Citizen is the constitutional master

Citizen is the constitutional master
Highlights

Two contrasting events in the last few days throw up a study in contrast between the attitude of leaders and the functioning of our democracy. Two major Republics -- India and the USA -- have displayed their respective maturity levels in the behaviour of their leaders.

Two contrasting events in the last few days throw up a study in contrast between the attitude of leaders and the functioning of our democracy. Two major Republics -- India and the USA -- have displayed their respective maturity levels in the behaviour of their leaders. The incident of Barack Obama having been told that his plastic money had no value would surely have angered a leader of lesser political status in our country. Forget Obama and his cool approach, how would have the followers of Jayalalithaa responded to such a guffaw if it were to happen to the former Tamil Nadu Chief Minister? Unlike the American President (Nobel Laureate and all!) our chief ministers are made of sterner stuff.

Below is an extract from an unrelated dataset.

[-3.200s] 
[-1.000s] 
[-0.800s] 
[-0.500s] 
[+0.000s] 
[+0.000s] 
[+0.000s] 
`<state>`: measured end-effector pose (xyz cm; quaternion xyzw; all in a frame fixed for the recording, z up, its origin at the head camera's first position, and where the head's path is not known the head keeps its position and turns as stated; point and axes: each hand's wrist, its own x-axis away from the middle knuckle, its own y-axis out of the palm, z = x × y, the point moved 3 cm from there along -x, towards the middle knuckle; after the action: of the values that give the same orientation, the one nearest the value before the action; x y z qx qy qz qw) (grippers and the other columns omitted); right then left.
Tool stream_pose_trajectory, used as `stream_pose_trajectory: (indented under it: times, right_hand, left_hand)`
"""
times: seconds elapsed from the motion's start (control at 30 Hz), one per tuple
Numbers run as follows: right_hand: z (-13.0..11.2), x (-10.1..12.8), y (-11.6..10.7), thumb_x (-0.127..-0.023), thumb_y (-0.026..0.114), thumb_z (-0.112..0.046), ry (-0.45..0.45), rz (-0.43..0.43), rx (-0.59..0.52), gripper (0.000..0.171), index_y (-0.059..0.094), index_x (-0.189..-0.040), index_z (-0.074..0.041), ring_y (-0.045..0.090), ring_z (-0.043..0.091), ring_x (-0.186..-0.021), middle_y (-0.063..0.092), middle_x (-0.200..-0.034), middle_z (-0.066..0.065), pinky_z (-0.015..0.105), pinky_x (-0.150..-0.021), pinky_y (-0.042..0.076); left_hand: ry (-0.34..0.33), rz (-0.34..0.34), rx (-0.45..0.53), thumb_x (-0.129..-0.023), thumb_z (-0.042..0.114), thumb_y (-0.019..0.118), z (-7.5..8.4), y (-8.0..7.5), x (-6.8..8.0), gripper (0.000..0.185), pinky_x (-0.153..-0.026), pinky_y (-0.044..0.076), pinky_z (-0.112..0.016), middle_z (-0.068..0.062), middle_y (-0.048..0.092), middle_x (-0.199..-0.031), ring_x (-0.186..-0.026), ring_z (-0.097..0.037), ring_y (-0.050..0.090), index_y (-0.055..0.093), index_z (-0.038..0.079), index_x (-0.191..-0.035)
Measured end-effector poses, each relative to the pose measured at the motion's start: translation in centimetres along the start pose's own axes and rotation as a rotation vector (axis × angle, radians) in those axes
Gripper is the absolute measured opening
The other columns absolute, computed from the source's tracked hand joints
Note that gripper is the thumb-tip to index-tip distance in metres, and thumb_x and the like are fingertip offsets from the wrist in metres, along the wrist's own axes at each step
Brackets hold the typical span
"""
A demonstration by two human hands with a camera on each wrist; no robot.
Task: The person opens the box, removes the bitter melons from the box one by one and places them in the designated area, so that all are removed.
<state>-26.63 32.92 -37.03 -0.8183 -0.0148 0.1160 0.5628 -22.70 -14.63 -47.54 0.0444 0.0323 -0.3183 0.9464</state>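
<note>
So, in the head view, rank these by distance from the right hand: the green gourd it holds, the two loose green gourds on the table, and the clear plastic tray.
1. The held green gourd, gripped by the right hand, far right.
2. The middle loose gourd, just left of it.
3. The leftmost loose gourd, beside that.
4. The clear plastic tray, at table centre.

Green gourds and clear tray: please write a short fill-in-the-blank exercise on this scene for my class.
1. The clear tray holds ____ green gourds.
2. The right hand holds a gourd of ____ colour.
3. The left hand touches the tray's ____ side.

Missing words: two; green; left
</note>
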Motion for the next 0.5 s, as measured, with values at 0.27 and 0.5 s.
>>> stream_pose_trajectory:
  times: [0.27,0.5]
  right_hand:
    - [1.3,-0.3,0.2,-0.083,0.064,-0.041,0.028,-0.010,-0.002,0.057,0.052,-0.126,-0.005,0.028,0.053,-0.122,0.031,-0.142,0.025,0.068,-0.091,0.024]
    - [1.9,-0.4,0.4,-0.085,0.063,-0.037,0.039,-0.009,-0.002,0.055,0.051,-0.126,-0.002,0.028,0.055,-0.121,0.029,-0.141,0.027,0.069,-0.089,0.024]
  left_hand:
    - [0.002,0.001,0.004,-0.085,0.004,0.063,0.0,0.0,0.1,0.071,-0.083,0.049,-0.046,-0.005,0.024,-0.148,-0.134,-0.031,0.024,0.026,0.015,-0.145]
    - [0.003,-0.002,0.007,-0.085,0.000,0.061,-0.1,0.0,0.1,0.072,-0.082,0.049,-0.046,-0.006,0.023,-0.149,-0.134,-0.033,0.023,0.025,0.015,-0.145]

The preamble to our constitution places power in proper perspective. “We the people of India….” is how the paramount parchment begins. It thus makes it clear that the depository of all power is with the citizen and the various functionaries named, referred to or implied in the constitution, are delegates and agents of the common man.

Viewed from the constitutional lenses, various constitutional authorities are pockets of power but at the will of the people. The fulcrum of our polity is the common man. His income may be embarrassing, his political acumen may be trifling, his credentials are often under dispute and his voice feeble. But all this and more notwithstanding, he is the master of the system and with all of them combined make the largest functioning democracy. Our archetype politician is the servant and the common man is the master. Structurally that is the design and also the philosophy of our government and polity. This makes the quinquennial pilgrimage across his chosen constituency with folded hands is a symbol of modesty. With near mocking humility, he pleads for a chance to serve the masters in the collective. Many a mighty leader has fallen at the test of the hustings and lived to return another day. It is beyond debate that the policies of the executive are trained at bettering the life of the common man. In fact the policies of the executive are often built around the seeming well being (Oh! That other expression welfare!) of the common man. The legislatures are always swearing by him and the judiciary applies the litmus test of the common man for most verdicts and judicial pronouncements.

One would believe in the context that therefore the creation of the class monitor of the State cabinet is a humble being – at least in the context of the constitution. This, however, is in serious doubt. It is not so much about their living styles, their social lives notwithstanding, but the constitutional framework that makes it clear that the master is doubtlessly the citizen. It is in this context that the language employed by the chief ministers that is worrying and disturbing. While one chief minster threatened to remove the eyes of certain erring sections of society, another chief minster cautioned that those who did not work for 24 hours in an emergency (with specific reference to the recent natural calamity) would be put in jail. Yet another learned (and obviously very concerned) chief minister threatened to cut the hands or clip the wings of doctors. The citizen has a choice: he takes the threat seriously and falls in line or lightly leaves it to the wisdom of the elected representatives to mind their language. In the interregnum, muscle flexing Namaste by posing powers would perhaps give up crudity of expression at least when they are addressing citizens and public servants.

Apart from reflecting the true picture of our constitutional form of governance, it would also at least ensure a peace loving system in place. I am certain all these mighty men (women not excluded!) surely have the picture of Mahatma Gandhi’s toothless smile over their working tables---a man who said our tasks remain incomplete till every tear from every eye is not wiped off. The least politicians can do is to be polite. The citizen expects this without having to demand it.